In the Specification, when an element is referred to as being “on”, “attached” to, “connected” to, “coupled” with, “contacting”, etc., another element, it can be directly on, attached to, connected to, coupled with, or contacting another element or an intermediate element may also be present. In contrast, if an element is described “directly” “on” another element, “directly attached” to another element, “directly connected” to another element, “directly coupled” to another element or “directly contacting” another element, there will be no intermediate elements. In the Specification, a feature that is arranged “adjacent” to another feature, may denote that a feature has a part that overlaps an adjacent feature or a part located above or below the adjacent feature.
In the Specification, words expressing spatial relations such as “upper”, “lower”, “left”, “right”, “front”, “rear”, “top”, and “bottom” may describe the relation between one feature and another feature in the attached drawings. It should be understood that, in addition to the locations shown in the attached drawings, the words expressing spatial relations further include different locations of a device in use or operation. For example, when a device in the attached drawings is turned upside down, the features originally described as being “below” other features now can be described as being “above” the other features”. The device may also be oriented by other means (rotated by 90 degrees or at other locations), and at this time, a relative spatial relation will be explained accordingly.
The present disclosure relates to an antenna assembly for base station antennas, which comprises a first RF device, a second RF device, and an RF connector electrically connecting the first RF device and the second RF device. The RF connector is capable of enabling the transmission of RF signals from the first RF device to the second RF device without the need for additional cables and/or connectors.
In the present disclosure, the RF connector may be manufactured by a co-extrusion molding process, so that the inner conductor, the outer conductor, and the insulator of the RF connector may be formed into an integrated structure, realizing a simple structure of the RF connector. In addition, in the present disclosure, the RF connector may be manufactured through a co-extrusion molding process using flexible materials, such as a polymer, thereby forming a flexible RF connector. In the co-extrusion molding process, the inner conductor and/or outer conductor of the RF connector may be formed by doping a polymer with conductive particles to form a conductive polymer.

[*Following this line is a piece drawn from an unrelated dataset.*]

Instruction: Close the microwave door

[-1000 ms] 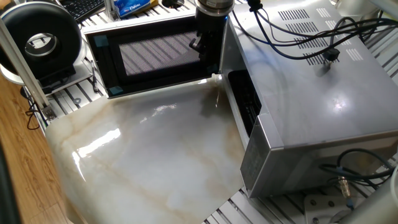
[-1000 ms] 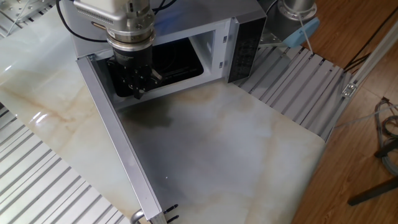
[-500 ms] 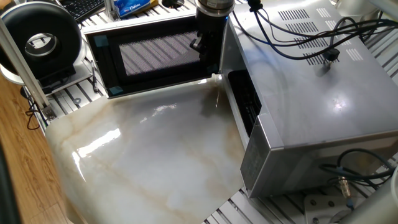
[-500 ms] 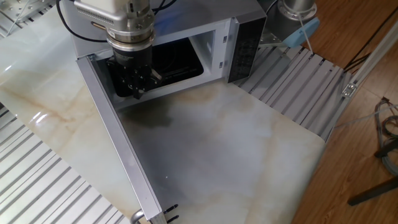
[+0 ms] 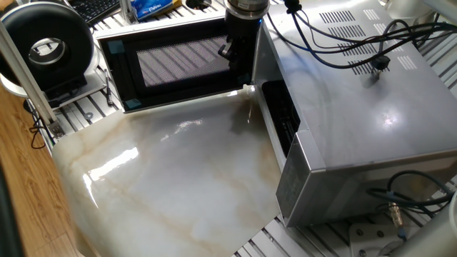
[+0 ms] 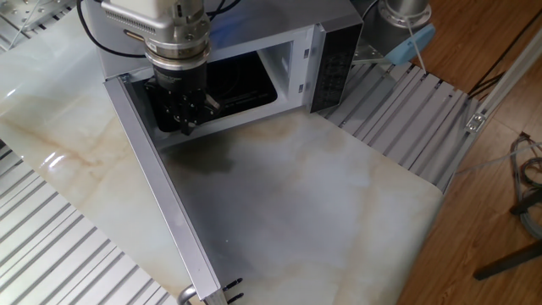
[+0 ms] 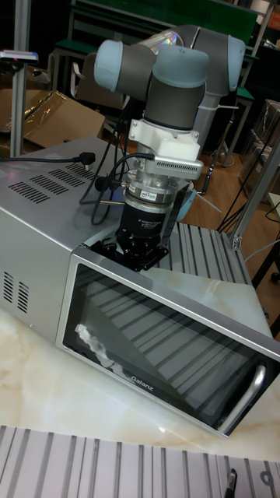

It should be understood that the antenna assembly according to the various embodiments of the present disclosure may relate to an assembly composed of any two RF devices, with RF signals transmitted between these two RF devices. In some embodiments, the first RF device may be configured as a first printed circuit board, and the second RF device may be configured as a second printed circuit board. In some embodiments, the first printed circuit board may be configured as a feeder panel, and the second printed circuit board may be configured as a calibration plate. In some embodiments, the first printed circuit board may be configured as a first feeder panel, and the second printed circuit board may be configured as a second feeder panel. In some embodiments, the first printed circuit board may be configured as a first calibration plate, and the second printed circuit board may be configured as a second calibration plate. In other embodiments, the two RF devices may relate to any other RF devices that require transmission of RF signals to each other, such as feeder panels, phase shifters, filters, duplexers, and so on. For example, in some embodiments, the first RF device is configured as a power amplifier device, and the second RF device is configured as a filtering device, such as a cavity filter.
Next, the antenna assembly and the RF connector used for the antenna assembly according to some embodiments of the present disclosure are described in detail with reference to the following attached drawings.
Referring to FIGS. 1 and 2 , FIG. 1 schematically shows a perspective view of an antenna assembly according to a first embodiment of the present disclosure; and FIG. 2 shows a schematic exploded view of the antenna assembly of FIG. 1 .
In the antenna assembly 100 according to the first embodiment of the present disclosure, the first RF device 10 of the antenna assembly 100 is configured as a first printed circuit board, and the second RF device 20 of the antenna assembly 100 is configured as a second printed circuit board. In addition, the antenna assembly 100 may include a substrate 30 between the first printed circuit board and the second printed circuit board. That is, the first printed circuit board is supported on a first surface of the substrate 30 and the second printed circuit board is supported on a second surface of the substrate 30. The substrate 30 may be configured as a bearing plate of any form, such as a dielectric plate or a metal plate. In some embodiments, the substrate 30 may also be a reflector for the base station antenna.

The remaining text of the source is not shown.